Alternatively I think you can try to use a cmsDriver
command mimicking what Tier-0 does for express, starting with RAW data as input, but that would require me more time to cook.
Perhaps @cms-sw/dqm-l2 can help here as well.
HTH
@makortel we tried to run the igprof profiler with @sarafiorendi and we got these:
MEM_TOTAL
:
MEM_LIVE
:
but we don't observe a substantial reduction from the GEM DQM code. This seems at odds with the observation from @quark2 https://github.com/cms-sw/cmssw/issues/38976#issuecomment-1214889830 which is somewhat in agreement with my profile posted at https://github.com/cms-sw/cmssw/pull/39061#issuecomment-1216447394. Are we missing something in the recipe? We followed https://twiki.cern.ch/twiki/bin/viewauth/CMS/RecoIntegration#Run_profiler_igprof
@makortel @mmusich sorry my bad, I updated the results with the PR integrated (same link as above), they show (as far as I understand) some effective reduction
sorry my bad, I updated the results with the PR integrated (same link as above), they show (as far as I understand) some effective reduction
thanks. Still I am not sure to understand why there is no contribution from GEMDQMHarvester
in MEM_LIVE
.
Are we missing something in the recipe? We followed https://twiki.cern.ch/twiki/bin/viewauth/CMS/RecoIntegration#Run_profiler_igprof
@mmusich @sarafiorendi Was this the part of the recipe you followed for the MEM_LIVE profile?
igprof -d -t cmsRunGlibC -mp cmsRunGlibC a.py >& a.log igprof-analyse --sqlite -v --demangle --gdb -r MEM_LIVE IgProf.1.gz > ig.1.txt
this are the commands I ran
igprof -d -t cmsRunGlibC -mp cmsRunGlibC dump_cfg.py > & PR_30files.log
igprof-analyse --sqlite -d -v -g -r MEM_LIVE igprof.cmsRunGlibC.5556.1660650465.673794.gz | sqlite3 igreport_live.sql3
as from https://igprof.org/analysis.html#:~:text=Memory%20profiling%20reports
so maybe the second one is not correct (?)
Thanks. I'm a bit confused what dump exactly igprof.cmsRunGlibC.5556.1660650465.673794.gz
corresponds to, since the Validation.Performance.IgProfInfo.customise
https://github.com/cms-sw/cmssw/blob/7654b671ce6f103ca900252d8879e1a9858f3f18/Validation/Performance/python/IgProfInfo.py#L5-L9
causes a profile to be dumped after some events with the event entry number in the file name. Maybe it's the "end of process" dump, given that the recipe does not specify an output file (-o
). In that case the MEM_LIVE
would report memory leaks (which is not particularly relevant for this problem).
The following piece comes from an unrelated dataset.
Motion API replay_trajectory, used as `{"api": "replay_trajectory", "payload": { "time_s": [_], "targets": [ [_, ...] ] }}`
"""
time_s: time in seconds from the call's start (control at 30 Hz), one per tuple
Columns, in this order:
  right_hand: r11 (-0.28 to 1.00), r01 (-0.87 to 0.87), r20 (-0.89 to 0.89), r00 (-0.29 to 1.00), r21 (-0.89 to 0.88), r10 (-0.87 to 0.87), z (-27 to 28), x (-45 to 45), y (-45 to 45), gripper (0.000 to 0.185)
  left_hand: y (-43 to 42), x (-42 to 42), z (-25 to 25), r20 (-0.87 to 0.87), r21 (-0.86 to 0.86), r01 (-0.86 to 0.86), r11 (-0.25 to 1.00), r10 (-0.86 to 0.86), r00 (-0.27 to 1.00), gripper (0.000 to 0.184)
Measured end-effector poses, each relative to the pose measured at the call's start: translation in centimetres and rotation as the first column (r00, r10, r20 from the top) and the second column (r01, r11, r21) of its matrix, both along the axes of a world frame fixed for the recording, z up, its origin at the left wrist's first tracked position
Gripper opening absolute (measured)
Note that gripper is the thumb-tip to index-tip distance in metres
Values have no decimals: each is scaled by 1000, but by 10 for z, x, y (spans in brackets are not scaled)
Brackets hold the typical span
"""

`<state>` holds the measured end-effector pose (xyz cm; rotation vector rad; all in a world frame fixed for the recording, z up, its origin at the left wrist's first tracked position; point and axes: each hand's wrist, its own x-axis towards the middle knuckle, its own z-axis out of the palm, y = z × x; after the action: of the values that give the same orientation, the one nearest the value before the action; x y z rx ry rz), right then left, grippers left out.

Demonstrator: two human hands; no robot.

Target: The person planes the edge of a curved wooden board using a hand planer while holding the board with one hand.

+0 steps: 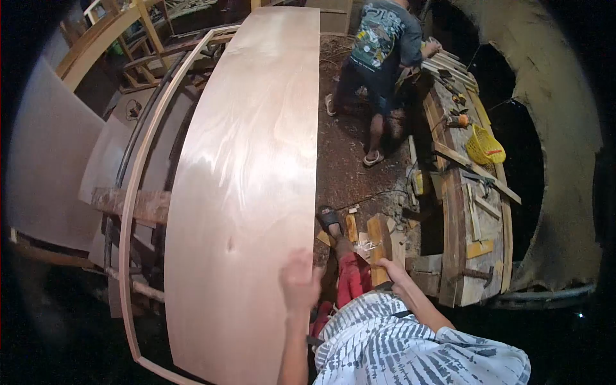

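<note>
A long, pale plywood sheet [240, 167] lies lengthwise at the centre left, over a narrow wooden frame [138, 163]. My left hand [300, 281] is above the sheet's near right edge, blurred by motion, so its fingers are unclear. On the right, my right hand [391, 271] rests by the upper end of my trouser leg, beside a wooden block [380, 247]; its fingers are bent and partly hidden. Whether it grips the block cannot be made out. A small tangle of clear plastic [366, 246] lies next to the block.
Another person [382, 51] bends over the far end of a wooden workbench [454, 224] on the right. The bench bears a yellow basket [484, 146], an orange power tool [457, 120], a hammer [478, 274] and wood strips. Offcuts lie on the dirt floor [353, 160].
</note>
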<state>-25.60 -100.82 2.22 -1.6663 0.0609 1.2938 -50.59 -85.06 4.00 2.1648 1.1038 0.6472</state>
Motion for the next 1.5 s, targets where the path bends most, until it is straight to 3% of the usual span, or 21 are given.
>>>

To see the memory usage of GEMDQMHarvester
as in https://github.com/cms-sw/cmssw/issues/38976#issuecomment-1208610112 you can add a profile dump point to globalEndRun
transition with
process.IgProfService.reportToFileAtPostEndRun = cms.untracked.string("| gzip -c > IgProf.endRun.%R.gz")
(where %R
gets substituted with the run number) and convert that into the sqlite3 file.
Just for the record, this is keeping happening also in 2023, despite an increase of the memory allowance for harvesting jobs at Tier-0.
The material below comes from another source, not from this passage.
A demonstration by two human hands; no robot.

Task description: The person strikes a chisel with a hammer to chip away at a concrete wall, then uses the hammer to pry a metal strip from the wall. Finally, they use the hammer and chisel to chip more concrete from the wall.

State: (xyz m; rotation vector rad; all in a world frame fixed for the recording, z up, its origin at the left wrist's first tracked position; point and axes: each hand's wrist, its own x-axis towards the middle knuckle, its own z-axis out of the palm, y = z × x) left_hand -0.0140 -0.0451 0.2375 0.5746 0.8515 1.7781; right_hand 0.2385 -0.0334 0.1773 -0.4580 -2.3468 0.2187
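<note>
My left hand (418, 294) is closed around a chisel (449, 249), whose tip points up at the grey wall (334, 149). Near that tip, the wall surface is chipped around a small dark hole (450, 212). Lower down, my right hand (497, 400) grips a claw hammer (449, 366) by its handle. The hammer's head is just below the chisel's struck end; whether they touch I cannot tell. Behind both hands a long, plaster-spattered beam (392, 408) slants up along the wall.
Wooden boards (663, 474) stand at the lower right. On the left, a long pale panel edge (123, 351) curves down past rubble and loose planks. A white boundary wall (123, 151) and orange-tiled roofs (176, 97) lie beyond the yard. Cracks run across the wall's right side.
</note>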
A recent paused job occurred in Express_Run367696_StreamExpress
(logs available here)
Hi,
tar xzvf /afs/cern.ch/user/c/cmst0/public/PausedJobs/Run2023C/MemoryExpress/7c897736-9d50-4d3a-8e7b-da1e3c8d796b-Periodic-Harvest-1-3-logArchive.tar.gz
cd job/WMTaskSpace/cmsRun1
cmsRun PSet.py
The job has 598 files to process, when runnign the memory slowly increasing as the files are opened, and then increasing much faster at the end. It starts off at ~1.4GB, it's 1.7GB after 500 file but then jumps up. Logging every few seconds the number of opened files and the memory usage in kB and got
files 572 mem 1718344
files 575 mem 1718344
files 577 mem 1718344
files 580 mem 1718344
files 580 mem 1718344
files 582 mem 1833032
files 585 mem 1833032
files 587 mem 1833032
files 589 mem 1833032
files 592 mem 1833032
files 594 mem 1833032
files 597 mem 1833032
files 598 mem 1968200
files 598 mem 2586696
files 598 mem 2586696
...
And then there's lots of LogErrors in the form
%MSG-e MergeFailure: source 20-May-2023 12:58:16 CEST PostBeginProcessBlock
Found histograms with different axis limits or different labels 'ROCs hits multiplicity per event vs LS' not merged.
%MSG
and the memory usage grows furtherat least up to 2859080
(the job is still running...)
I'm testing also igprof with the command lines and reportToFileAtPostEndRun suggested above
If the job is let to run, the memory usage climbs all the way to 5 GB.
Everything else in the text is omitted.